I need the number of lines in the listing below that include the string "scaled", and only that number.

### Source data
────────────────

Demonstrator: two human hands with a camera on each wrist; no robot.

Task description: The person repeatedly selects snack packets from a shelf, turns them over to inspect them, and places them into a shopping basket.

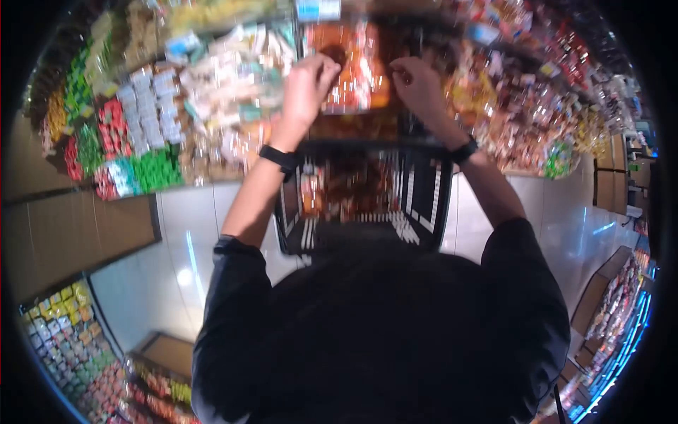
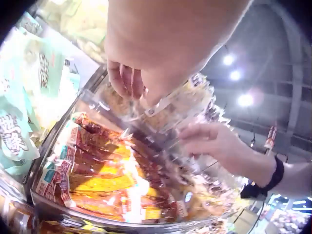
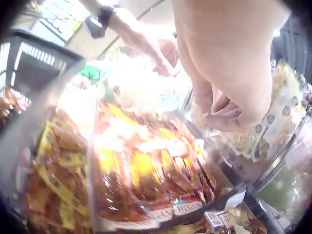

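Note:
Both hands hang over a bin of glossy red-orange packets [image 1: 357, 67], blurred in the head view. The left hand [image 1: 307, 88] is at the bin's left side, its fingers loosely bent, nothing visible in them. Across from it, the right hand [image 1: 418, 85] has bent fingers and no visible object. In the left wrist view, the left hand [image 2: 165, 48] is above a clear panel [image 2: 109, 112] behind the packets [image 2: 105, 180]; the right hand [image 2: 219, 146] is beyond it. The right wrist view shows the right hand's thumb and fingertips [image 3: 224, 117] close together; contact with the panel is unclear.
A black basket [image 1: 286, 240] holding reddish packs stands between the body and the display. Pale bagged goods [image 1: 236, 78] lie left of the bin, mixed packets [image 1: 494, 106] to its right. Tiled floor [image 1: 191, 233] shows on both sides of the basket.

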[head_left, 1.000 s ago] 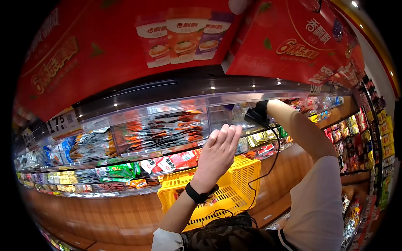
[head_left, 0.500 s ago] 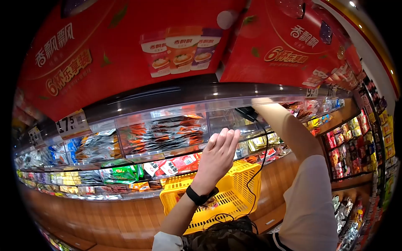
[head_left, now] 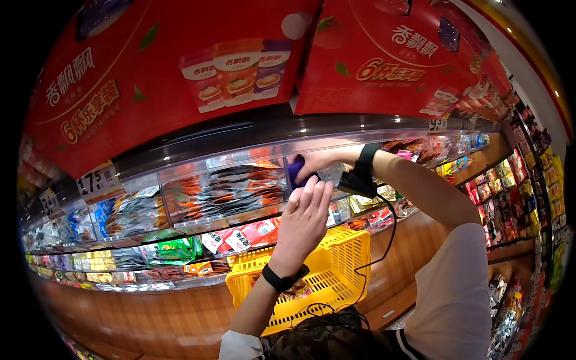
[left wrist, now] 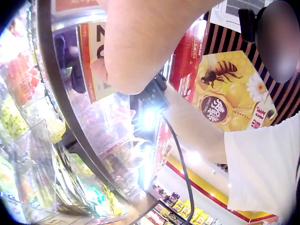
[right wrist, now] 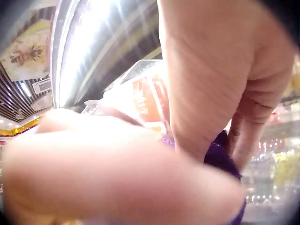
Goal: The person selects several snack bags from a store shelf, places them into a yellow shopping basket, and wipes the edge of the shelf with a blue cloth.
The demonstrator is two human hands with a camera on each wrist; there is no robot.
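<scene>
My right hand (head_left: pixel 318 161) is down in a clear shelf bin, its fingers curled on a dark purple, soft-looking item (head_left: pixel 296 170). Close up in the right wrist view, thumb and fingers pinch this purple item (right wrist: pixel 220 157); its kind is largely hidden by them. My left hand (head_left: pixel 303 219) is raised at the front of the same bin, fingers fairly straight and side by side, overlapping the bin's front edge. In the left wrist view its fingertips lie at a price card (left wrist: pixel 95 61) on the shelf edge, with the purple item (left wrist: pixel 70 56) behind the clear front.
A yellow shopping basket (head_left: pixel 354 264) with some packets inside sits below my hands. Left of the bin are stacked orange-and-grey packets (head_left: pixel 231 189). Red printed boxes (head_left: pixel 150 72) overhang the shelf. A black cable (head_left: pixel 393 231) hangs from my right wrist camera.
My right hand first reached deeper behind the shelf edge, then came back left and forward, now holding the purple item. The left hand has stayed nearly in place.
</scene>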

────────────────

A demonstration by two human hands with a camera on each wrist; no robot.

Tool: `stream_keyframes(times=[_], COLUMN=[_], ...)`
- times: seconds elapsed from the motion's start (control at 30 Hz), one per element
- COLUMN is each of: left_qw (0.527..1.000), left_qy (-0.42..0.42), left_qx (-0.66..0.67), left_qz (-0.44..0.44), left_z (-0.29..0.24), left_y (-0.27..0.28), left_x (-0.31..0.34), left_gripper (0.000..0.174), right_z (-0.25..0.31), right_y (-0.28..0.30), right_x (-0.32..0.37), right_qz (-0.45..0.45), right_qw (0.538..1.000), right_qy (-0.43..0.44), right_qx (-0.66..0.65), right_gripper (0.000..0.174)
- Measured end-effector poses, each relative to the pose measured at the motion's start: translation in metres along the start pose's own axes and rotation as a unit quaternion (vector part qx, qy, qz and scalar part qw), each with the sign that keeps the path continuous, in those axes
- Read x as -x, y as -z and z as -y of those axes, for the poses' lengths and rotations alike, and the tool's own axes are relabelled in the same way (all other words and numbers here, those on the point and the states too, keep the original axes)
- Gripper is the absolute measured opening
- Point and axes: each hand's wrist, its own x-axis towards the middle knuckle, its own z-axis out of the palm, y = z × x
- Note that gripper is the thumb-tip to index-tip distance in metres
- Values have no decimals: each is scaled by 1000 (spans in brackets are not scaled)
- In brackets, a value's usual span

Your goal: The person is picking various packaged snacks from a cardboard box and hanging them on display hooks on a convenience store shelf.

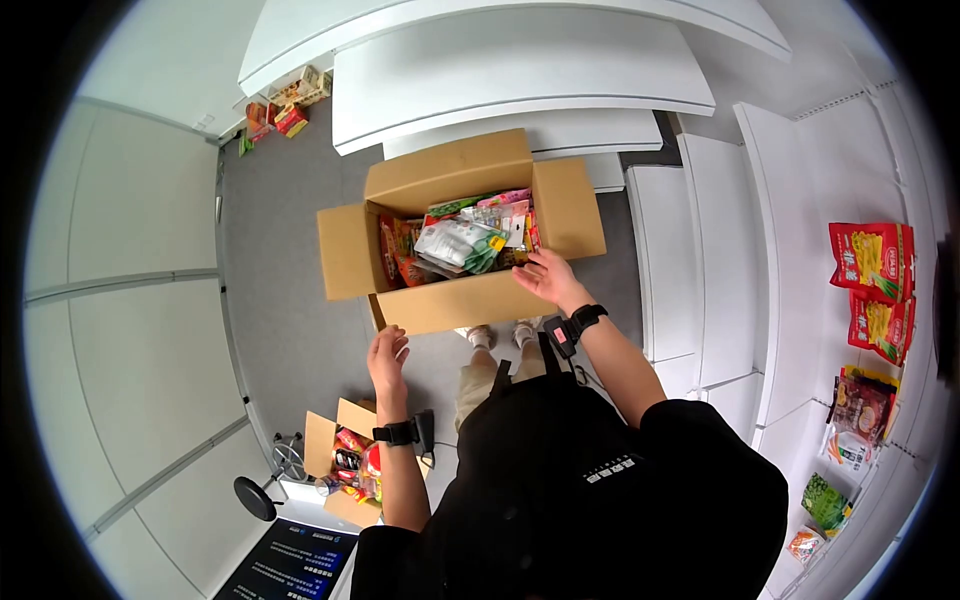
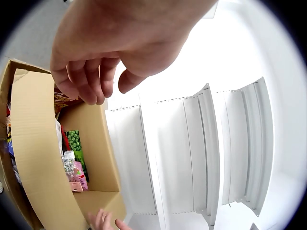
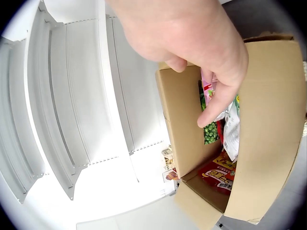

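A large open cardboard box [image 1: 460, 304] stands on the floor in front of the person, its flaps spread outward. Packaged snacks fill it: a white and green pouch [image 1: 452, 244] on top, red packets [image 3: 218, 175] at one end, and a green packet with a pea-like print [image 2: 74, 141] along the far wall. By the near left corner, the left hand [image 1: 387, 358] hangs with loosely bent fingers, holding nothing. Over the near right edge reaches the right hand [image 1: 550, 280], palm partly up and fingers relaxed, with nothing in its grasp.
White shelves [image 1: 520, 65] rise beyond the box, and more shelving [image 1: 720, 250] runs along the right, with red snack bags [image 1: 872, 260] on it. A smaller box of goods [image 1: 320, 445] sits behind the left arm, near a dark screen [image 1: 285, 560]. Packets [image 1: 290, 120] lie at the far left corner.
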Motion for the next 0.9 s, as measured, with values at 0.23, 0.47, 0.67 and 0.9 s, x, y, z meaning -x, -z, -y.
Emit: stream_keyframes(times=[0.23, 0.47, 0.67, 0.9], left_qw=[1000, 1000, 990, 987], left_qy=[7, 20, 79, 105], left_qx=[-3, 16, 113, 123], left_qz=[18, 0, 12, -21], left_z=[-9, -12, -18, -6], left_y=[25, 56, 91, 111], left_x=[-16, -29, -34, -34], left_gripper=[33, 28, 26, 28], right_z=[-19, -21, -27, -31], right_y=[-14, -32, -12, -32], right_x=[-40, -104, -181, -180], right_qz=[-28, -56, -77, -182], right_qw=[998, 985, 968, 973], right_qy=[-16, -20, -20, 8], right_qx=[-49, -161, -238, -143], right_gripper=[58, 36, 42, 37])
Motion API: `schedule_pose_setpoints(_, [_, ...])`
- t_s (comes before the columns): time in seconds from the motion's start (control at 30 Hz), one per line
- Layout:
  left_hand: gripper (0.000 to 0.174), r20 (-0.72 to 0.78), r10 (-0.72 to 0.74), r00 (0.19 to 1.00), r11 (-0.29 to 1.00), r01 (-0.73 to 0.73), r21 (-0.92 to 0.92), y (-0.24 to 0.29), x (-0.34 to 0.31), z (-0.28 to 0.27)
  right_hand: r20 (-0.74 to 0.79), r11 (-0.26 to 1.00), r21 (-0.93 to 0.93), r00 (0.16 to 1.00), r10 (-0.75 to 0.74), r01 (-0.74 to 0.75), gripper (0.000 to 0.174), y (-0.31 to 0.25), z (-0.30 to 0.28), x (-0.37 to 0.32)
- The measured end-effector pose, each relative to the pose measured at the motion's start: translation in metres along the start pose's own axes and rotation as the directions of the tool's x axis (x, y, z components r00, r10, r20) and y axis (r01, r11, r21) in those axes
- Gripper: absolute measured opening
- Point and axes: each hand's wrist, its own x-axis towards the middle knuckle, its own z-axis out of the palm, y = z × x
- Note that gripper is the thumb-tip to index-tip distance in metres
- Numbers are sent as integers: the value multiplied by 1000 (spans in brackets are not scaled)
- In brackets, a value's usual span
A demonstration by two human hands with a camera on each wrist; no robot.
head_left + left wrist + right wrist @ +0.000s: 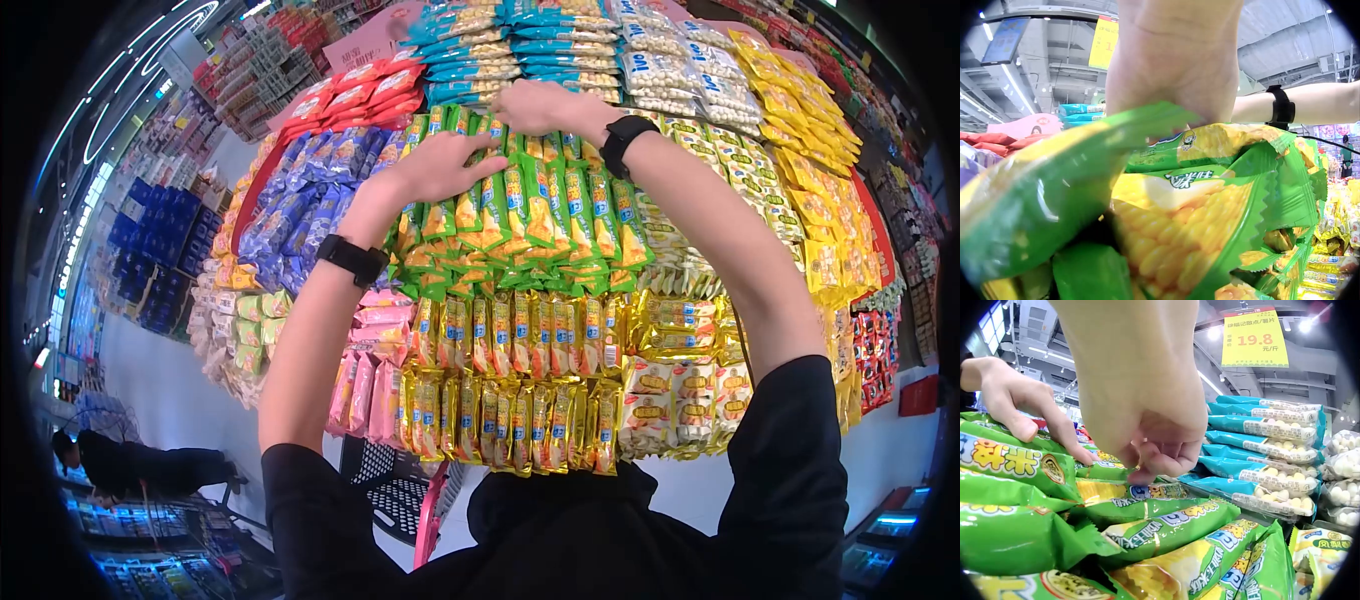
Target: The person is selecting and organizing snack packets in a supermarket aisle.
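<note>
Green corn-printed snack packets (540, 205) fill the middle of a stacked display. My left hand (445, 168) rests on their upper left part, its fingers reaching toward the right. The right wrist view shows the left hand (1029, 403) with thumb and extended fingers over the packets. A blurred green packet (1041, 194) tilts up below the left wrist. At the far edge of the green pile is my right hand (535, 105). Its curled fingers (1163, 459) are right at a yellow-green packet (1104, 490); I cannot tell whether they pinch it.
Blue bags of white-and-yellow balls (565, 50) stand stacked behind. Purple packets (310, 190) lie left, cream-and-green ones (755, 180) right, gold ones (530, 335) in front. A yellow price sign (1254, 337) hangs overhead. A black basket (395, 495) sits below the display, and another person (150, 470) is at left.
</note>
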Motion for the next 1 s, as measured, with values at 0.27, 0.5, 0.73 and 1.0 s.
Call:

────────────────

### Written solution
2